▸ Materials provided
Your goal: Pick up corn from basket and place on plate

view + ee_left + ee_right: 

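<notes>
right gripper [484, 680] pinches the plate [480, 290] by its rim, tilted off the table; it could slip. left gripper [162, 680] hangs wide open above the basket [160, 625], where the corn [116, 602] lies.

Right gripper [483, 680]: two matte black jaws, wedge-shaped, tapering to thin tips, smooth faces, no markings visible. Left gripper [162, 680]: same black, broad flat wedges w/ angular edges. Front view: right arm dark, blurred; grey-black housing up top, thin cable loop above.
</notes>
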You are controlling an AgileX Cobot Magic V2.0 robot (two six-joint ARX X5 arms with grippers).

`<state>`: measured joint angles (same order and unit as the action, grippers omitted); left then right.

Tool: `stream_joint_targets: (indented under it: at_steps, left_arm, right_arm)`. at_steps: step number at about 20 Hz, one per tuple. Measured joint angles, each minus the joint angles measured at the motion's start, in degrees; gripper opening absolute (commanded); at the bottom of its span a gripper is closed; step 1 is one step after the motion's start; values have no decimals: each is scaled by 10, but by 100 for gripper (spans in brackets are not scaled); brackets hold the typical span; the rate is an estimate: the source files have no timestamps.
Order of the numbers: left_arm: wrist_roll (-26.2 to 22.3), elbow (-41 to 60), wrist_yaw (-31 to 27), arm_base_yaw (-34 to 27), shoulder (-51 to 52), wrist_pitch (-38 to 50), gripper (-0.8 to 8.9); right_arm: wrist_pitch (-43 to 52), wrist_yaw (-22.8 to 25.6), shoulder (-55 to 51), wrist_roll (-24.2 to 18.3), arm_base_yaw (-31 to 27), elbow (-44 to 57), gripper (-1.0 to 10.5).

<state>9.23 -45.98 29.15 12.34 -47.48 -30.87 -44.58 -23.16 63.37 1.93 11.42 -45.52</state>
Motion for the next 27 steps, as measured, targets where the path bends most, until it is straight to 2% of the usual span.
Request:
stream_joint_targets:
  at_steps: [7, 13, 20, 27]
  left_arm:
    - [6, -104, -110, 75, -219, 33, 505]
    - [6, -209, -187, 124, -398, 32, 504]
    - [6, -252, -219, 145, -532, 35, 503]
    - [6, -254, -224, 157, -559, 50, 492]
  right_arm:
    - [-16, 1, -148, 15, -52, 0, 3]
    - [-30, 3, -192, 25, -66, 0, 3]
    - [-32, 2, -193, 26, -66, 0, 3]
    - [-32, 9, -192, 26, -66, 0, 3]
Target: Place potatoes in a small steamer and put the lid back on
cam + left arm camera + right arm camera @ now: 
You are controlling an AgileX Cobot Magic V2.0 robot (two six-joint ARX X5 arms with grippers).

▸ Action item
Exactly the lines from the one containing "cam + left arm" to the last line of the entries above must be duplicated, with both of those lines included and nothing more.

▸ Your response
cam + left arm camera + right arm camera @ now: 
You are controlling an AgileX Cobot Magic V2.0 robot (two six-joint ARX X5 arms with grippers).

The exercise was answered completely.